Textos de autor

La utilidad del deseo

Escrito por Fernán Correale

“Sólo hay una fuerza motriz: el deseo”.
Aristóteles

Saber qué se desea es el primer paso, una vez dado, no hay vuelta atrás, como sentenció Kafka: “A partir de cierto punto ya no hay vuelta atrás. Hay que llegar a ese punto”. Y eso sucede con la literatura, más precisamente con la lectura, sea de ficción, tanto narrativa como cuentística, pasando por el ensayo y, obviamente, la poesía. Escribió Voltaire: Sólo es inmensamente rico aquel que sabe limitar sus deseos. No pienso que haya que limitarse en la lectura, pero sí delimitar, quiero decir, crear un nicho, ser fervientes acólitos de una tradición, siguiendo a los epígonos, sin juzgar, pero eso no quiere decir perder el juicio. En otras palabras: no perder el ojo avizor, como los altos versos en caída libre de Altazor, que van marcando, en un gran puzle perfecto, los hitos de una caída, infinita, circular, de alta estética, rozando lo sublime.

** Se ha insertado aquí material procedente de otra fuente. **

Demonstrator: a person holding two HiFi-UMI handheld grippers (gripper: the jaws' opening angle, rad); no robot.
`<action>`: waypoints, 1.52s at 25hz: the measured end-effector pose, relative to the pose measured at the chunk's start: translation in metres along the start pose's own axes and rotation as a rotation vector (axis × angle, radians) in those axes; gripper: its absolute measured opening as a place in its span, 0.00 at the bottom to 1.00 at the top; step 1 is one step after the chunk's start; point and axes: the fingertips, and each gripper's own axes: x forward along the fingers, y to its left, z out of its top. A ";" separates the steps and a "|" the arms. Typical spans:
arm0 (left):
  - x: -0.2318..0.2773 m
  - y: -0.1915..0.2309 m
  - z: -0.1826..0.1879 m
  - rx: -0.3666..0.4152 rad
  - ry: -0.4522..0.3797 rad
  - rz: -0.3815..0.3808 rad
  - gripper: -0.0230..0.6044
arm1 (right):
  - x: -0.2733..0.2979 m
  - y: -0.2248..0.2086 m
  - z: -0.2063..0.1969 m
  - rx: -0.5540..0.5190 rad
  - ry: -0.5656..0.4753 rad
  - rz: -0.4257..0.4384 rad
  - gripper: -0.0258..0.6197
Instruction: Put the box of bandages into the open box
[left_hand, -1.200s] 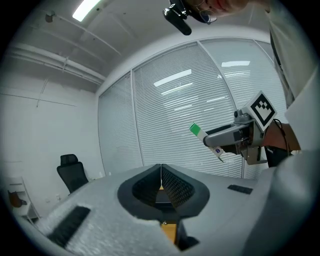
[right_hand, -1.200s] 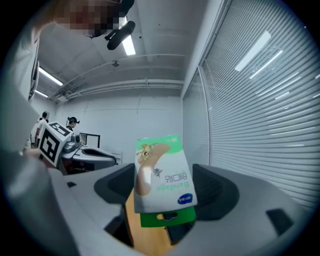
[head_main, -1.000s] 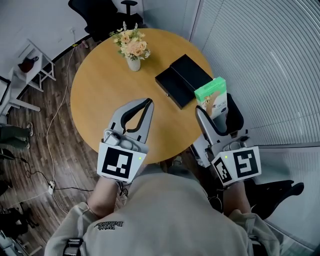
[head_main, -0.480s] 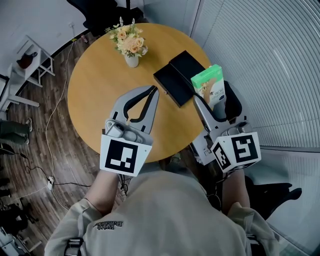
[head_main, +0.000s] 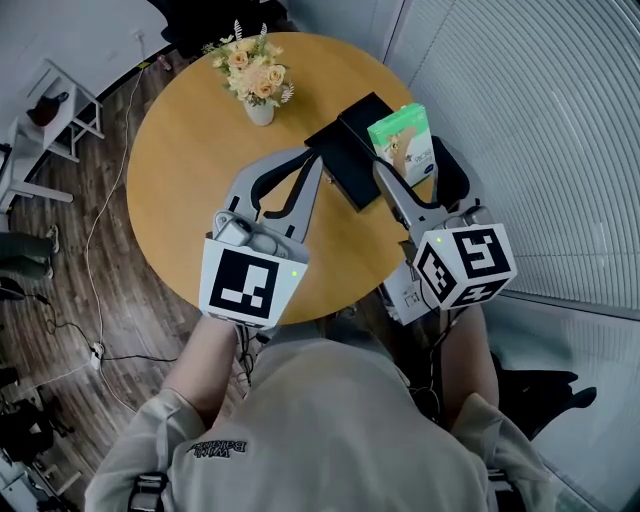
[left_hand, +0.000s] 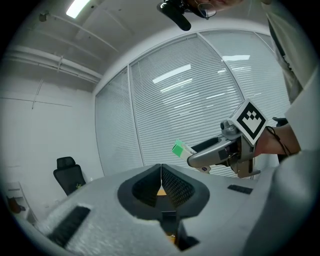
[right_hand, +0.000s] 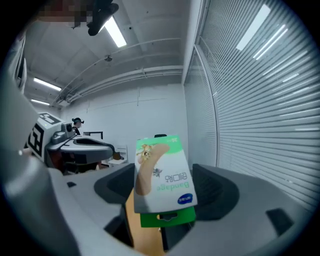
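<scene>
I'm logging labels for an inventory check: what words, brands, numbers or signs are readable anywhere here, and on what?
"Bandage": on the front of the box of bandages, upside down in the right gripper view.
The other characters beside that word and the blue oval logo on the same box: too blurred to read.
The shirt print in the head view: too small to read.
No numbers can be read.
</scene>
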 end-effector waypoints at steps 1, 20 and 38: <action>0.005 0.002 -0.003 -0.004 0.004 0.000 0.07 | 0.006 -0.003 -0.003 -0.005 0.013 0.003 0.57; 0.066 0.008 -0.093 -0.077 0.148 -0.036 0.07 | 0.087 -0.033 -0.136 0.044 0.307 0.045 0.57; 0.104 -0.002 -0.205 -0.272 0.353 -0.101 0.07 | 0.139 -0.043 -0.245 0.080 0.530 0.064 0.57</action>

En la literatura lo importante es no juzgar como se ha dicho arriba, pero sí discernir, con ojo crítico, el nervio óptico, está ahí siempre, concomitante. “Vivir sus deseos, agotarlos en la vida, es el destino de toda existencia” sostuvo Henry Miller. El antecesor de la Beat Generation. El que supo guiarlos en la tempestad, en esa realidad llena de claroscuros, como las pinturas del Romanticismo, sea Turner, sea Caspar David Friedrich y antes Goya o Rembrandt y, porqué no, el indómito Caravaggio. Hay que saber plantarse ante la realidad, para crear sentido, para desde ahí, dar batalla, ver más allá. Según Nietzsche, “quien con monstruos lucha cuide de convertirse en monstruo. Cuando miras largo tiempo al abismo, el abismo también te mira ti”. Por eso hay que aprehender de todos esos artistas desbocados, con una precisión de relojeros, milimétrica, como los que disparan y aciertan en el blanco, aunque alrededor, todo esté oscuro. Hay que destruir La torre oscura, por ende, hay que encontrar al pistolero. Siguiendo el libro de Stephen King.

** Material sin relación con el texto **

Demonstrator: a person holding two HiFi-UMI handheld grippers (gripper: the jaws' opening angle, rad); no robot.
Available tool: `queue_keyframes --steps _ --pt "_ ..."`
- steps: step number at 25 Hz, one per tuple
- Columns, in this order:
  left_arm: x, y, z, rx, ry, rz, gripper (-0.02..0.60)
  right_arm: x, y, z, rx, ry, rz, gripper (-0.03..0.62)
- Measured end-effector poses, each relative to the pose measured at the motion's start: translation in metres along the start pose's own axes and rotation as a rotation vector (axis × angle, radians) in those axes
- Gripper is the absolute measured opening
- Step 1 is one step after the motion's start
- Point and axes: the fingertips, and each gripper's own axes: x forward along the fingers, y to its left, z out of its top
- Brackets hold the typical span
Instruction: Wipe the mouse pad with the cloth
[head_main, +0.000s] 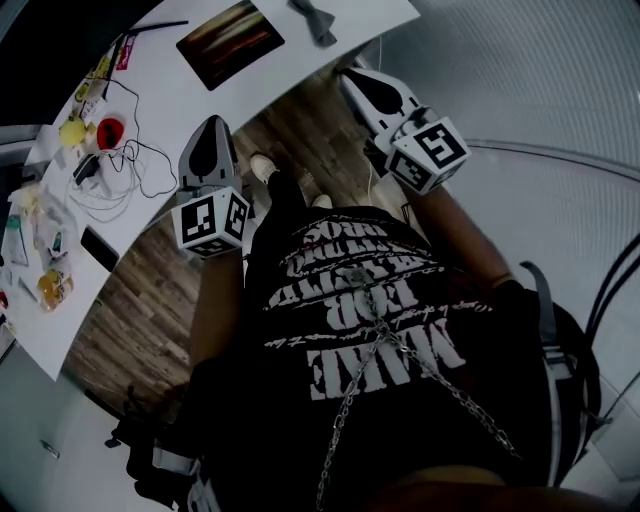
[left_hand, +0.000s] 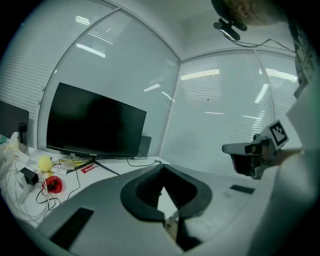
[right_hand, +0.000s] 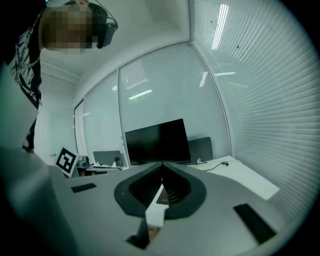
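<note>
The mouse pad (head_main: 230, 42), dark with orange streaks, lies on the white table (head_main: 170, 100) at the far side. A grey cloth (head_main: 315, 20) lies just right of it, near the table's edge. My left gripper (head_main: 213, 122) hovers over the table's near edge, below the pad. It is shut and empty, and its jaws meet at the tip (left_hand: 162, 166). My right gripper (head_main: 348, 73) is off the table's edge, below the cloth, also shut with nothing held (right_hand: 162, 164). A dark sliver of the mouse pad (right_hand: 164, 199) shows through its jaw gap. Neither gripper touches pad or cloth.
A black monitor (left_hand: 95, 122) stands at the table's back. Cables (head_main: 120, 175), a red object (head_main: 110, 130), a yellow ball (head_main: 72, 130) and a phone (head_main: 100, 248) clutter the table's left part. Wooden floor (head_main: 150, 300) lies between me and the table. Blinds cover the glass walls (right_hand: 250, 90).
</note>
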Motion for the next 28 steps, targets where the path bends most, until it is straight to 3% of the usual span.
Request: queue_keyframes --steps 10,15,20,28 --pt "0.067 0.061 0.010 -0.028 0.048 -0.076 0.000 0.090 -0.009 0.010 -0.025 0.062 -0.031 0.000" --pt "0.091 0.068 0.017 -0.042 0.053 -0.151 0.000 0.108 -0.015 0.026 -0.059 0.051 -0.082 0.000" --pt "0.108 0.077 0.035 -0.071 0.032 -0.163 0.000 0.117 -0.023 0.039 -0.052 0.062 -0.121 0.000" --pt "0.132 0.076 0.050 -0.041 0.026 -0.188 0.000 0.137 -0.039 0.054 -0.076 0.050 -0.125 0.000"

“A un alma se la mide por la amplitud de sus deseos, del mismo modo que se juzga de antemano una catedral por la altura de sus torres”, acierta Flaubert. Y cada uno crea su propia catedral de escritores predilectos, hace listas, los interconecta, así hasta el paroxismo, de forma holística.

Al dolor se lo talla y se detalla, dice Gonzalo Millán, lo mismo sucede con el deseo, con su utilidad, y una de las formas de encausar ese deseo es a través de la escritura, donde la vida late, donde aunamos nuestras lecturas con nuestras experiencias o no, porque no todo es autobiográfico, aunque siempre se cuela algo de lo que guardamos, dentro de esos signos.

“El hombre es un dios cuando sueña y un mendigo cuando reflexiona” pensba Hölderlin en Hiperión o el eremita en Grecia. «La naturaleza se cruza de brazos, y yo me encuentro ante ella como un extraño, y no la comprendo”.

Hay que saber hundir y hurgar en las entrañas del deseo, como si de una guerra se tratase, al deseo hay que salir a buscarlo, como a una mujer, hay que saber llegar y, eso, nadie te lo enseña, uno crea el mundo que necesita, a imagen y semejanza. Dice Macedonio: y yo creo que todo el arte es labor y muy ardua. En El Museo de la Novela de la Eterna. “Cada cual alcanza la verdad que es capaz de soportar”, dijo Nietzsche. Vamos tras ese deseo, con la precisión de un entomólogo, con la sapiencia de un neurocirujano. Equidistante el deseo al conocimiento y a la praxis del mismo. “Los deseos de nuestra vida forman una cadena, cuyos eslabones son las esperanzas”, pensó Séneca. Hay que aprender de los estoicos. Salir de la lágrima fácil, y emprender el viaje por esa senda oscura o clara, ese camino inhóspito que aparece en los primeros versos de La divina comedia. Hay que lanzarse, cual paracaidista, hay que sumergirse como un buzo en el ojo de dios, imaginaba Bolaño. Ahí estamos, en esas tormentas, en esas guerras náuticas pintadas por Turner, en esa niebla pintada por Friedrich, en esos retratos sanguinarios de Caravaggio, en esas mesas de disección de Rembrandt.

“Prohibir algo es despertar el deseo”, anotó en sus ensayos Michel de Montaigne. Pero varios siglos antes, ya había descubierto y reflexionado el poeta latino Ovidio que: No se desea lo que no se conoce.